Assignment: Restate the whole listing exactly, leaving nothing out.
= Beginning of Section =
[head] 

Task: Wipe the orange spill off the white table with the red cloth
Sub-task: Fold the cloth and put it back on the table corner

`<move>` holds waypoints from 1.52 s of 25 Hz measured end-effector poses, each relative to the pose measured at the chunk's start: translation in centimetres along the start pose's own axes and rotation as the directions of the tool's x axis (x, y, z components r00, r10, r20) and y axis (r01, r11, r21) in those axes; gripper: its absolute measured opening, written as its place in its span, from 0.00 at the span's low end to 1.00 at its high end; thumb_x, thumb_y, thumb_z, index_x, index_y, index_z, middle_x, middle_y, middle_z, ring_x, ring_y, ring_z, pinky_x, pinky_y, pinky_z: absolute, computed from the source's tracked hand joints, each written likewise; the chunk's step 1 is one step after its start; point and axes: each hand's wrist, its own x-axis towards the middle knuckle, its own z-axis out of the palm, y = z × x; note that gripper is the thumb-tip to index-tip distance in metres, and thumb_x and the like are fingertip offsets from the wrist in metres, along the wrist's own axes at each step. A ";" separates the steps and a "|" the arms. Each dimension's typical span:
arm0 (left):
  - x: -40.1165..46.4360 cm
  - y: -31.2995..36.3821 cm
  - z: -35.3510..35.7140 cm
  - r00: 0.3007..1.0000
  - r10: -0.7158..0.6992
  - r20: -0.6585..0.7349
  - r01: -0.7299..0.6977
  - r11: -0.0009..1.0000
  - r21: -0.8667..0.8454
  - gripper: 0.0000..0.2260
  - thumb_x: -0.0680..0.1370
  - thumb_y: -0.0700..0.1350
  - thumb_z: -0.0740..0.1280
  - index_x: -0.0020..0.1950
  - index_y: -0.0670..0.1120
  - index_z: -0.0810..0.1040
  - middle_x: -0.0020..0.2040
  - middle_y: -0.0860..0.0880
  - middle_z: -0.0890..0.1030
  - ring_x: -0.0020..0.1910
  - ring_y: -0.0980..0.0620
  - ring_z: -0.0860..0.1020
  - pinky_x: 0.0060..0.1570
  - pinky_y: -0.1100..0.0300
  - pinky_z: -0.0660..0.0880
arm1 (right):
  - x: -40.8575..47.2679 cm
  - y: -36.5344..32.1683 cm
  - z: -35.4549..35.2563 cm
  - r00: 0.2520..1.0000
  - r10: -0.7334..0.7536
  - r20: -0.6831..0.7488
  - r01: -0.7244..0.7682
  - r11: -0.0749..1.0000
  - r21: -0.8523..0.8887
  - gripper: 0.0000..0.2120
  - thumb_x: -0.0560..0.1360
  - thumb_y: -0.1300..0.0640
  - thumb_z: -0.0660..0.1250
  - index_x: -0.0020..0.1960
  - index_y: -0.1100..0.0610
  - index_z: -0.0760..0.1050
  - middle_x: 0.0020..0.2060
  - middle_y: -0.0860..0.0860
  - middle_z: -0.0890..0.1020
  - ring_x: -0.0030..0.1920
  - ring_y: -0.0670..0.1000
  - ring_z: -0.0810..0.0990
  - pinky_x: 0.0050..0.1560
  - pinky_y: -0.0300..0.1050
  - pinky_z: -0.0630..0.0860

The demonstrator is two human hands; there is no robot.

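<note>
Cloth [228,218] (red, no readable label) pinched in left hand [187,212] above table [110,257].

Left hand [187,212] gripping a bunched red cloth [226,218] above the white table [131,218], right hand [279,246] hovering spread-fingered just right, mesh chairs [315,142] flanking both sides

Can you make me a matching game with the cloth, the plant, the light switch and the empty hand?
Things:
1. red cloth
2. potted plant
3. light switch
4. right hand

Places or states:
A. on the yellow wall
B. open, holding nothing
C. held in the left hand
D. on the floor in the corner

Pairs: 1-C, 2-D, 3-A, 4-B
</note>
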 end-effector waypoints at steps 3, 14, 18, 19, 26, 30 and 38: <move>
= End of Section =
Exercise result:
[head] 

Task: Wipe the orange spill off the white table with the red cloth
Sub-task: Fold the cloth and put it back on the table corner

`<move>` holds waypoints from 1.52 s of 25 Hz measured end-effector poses, each relative to the pose measured at the chunk's start: translation in centimetres along the start pose's own axes and rotation as the directions of the tool's x axis (x, y, z components r00, r10, r20) and y axis (r01, r11, r21) in those axes; gripper: its absolute measured opening, written as its place in its span, from 0.00 at the span's low end to 1.00 at its high end; thumb_x, thumb_y, thumb_z, index_x, index_y, index_z, middle_x, middle_y, middle_z, ring_x, ring_y, ring_z, pinky_x, pinky_y, pinky_z: absolute, computed from the source's tracked hand joints, each written likewise; the chunk's step 1 is one step after its start; point and axes: each hand's wrist, its own x-axis towards the middle knuckle, its own z-axis out of the palm, y = z × x; note that gripper is the thumb-tip to index-tip distance in metres, and thumb_x and the like are fingertip offsets from the wrist in metres, along the wrist's own axes at each step. A ";" separates the steps and a "|" the arms. Each dimension's typical span:
arm0 (left):
  - x: -40.1165..46.4360 cm
  - y: -31.2995..36.3821 cm
  - z: -35.3510..35.7140 cm
  - r00: 0.3007..1.0000
  - r10: -0.7158..0.6992
  - r20: -0.6585..0.7349
  - r01: -0.7299..0.6977
  - r11: -0.0009..1.0000
  - r21: -0.8667..0.8454
  - gripper: 0.0000..0.2260
  - thumb_x: -0.0680..0.1370
  - thumb_y: -0.0700..0.1350
  - thumb_z: -0.0740..0.1280
  - index_x: -0.0020..0.1950
  - index_y: -0.0670..0.1120
  - index_z: -0.0810..0.1040
  - middle_x: -0.0020..0.2040
  - middle_y: -0.0860..0.0880
  - middle_z: -0.0890..0.1030
  - ring_x: -0.0020..0.1910
  - ring_y: -0.0980..0.0620
  - ring_z: -0.0860..0.1020
  - pinky_x: 0.0060..0.1570
  - pinky_y: -0.1100..0.0300
  - pinky_z: -0.0660..0.0880
arm1 (right):
  - x: -40.8575..47.2679 cm
  - y: -36.5344..32.1683 cm
  - z: -35.4549..35.2563 cm
  - r00: 0.2520..1.0000
  - r10: -0.7334..0.7536
  - r20: -0.6831..0.7488
  - r01: -0.7244..0.7682
  - r11: -0.0749..1.0000
  - r21: -0.8523..0.8887
  - gripper: 0.0000..0.2120
  - thumb_x: -0.0560..0.1360
  - thumb_y: -0.1300..0.0640
  - thumb_z: -0.0660..0.1250
  - index_x: -0.0020..0.1960
  - index_y: -0.1100..0.0610
  - index_z: -0.0760..0.1050
  - middle_x: 0.0020..0.2060
  - middle_y: -0.0860..0.0860
  - middle_z: -0.0890..0.1020
  - ring_x: -0.0030..0.1920
  - ring_y: -0.0670..0.1000
  - ring_z: -0.0810..0.0990
  - pinky_x: 0.0050..0.1560
  - pinky_y: -0.0300..0.1050
  - pinky_z: -0.0630..0.0860

The demonstrator is two human hands; there is no robot.

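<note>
Cloth [228,218] (red, no readable label) pinched in left hand [187,212] above table [110,257].

Left hand [187,212] gripping a bunched red cloth [226,218] above the white table [131,218], right hand [279,246] hovering spread-fingered just right, mesh chairs [315,142] flanking both sides

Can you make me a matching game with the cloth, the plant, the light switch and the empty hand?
Things:
1. red cloth
2. potted plant
3. light switch
4. right hand

Places or states:
A. on the yellow wall
B. open, holding nothing
C. held in the left hand
D. on the floor in the corner

Pairs: 1-C, 2-D, 3-A, 4-B
</note>
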 end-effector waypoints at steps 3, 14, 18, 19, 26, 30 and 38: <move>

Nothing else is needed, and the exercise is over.